• **Your goal**:
The number needed is how many lines of the data hold the string "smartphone". Give that number and nothing more.

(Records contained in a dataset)
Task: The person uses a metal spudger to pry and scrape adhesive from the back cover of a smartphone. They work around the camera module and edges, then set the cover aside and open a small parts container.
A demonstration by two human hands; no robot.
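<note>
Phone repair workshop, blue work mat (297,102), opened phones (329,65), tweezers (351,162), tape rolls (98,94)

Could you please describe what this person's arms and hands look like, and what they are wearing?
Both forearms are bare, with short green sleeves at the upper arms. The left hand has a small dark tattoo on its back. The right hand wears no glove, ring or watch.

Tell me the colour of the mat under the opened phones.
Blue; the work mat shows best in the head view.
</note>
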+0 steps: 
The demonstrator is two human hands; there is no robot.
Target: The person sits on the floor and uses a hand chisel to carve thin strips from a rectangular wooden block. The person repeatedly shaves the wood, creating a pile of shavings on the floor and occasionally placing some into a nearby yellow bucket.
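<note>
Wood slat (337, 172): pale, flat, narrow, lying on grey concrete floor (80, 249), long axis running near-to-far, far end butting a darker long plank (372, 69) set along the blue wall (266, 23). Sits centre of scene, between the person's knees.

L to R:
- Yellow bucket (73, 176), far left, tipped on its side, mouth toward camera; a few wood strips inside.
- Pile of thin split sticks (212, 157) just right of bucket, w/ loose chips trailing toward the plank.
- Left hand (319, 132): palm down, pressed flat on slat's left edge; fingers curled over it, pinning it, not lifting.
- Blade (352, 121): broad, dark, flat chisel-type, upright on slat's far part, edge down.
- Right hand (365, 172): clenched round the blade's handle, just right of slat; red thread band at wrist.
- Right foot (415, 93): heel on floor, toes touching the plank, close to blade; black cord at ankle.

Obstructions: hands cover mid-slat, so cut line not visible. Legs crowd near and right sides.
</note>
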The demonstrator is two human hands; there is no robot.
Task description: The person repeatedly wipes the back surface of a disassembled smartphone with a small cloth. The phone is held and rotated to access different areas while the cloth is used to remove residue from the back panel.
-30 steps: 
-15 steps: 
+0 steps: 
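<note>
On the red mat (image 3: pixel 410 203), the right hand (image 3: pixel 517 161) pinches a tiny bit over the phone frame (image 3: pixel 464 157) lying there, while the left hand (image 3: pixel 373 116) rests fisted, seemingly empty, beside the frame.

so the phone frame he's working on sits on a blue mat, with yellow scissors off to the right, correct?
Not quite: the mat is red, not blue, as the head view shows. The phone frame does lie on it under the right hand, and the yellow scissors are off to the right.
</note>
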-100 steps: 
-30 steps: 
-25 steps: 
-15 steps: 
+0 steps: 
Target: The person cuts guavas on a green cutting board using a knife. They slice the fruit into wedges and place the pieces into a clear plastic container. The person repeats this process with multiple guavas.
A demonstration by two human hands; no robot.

• **Output below**:
2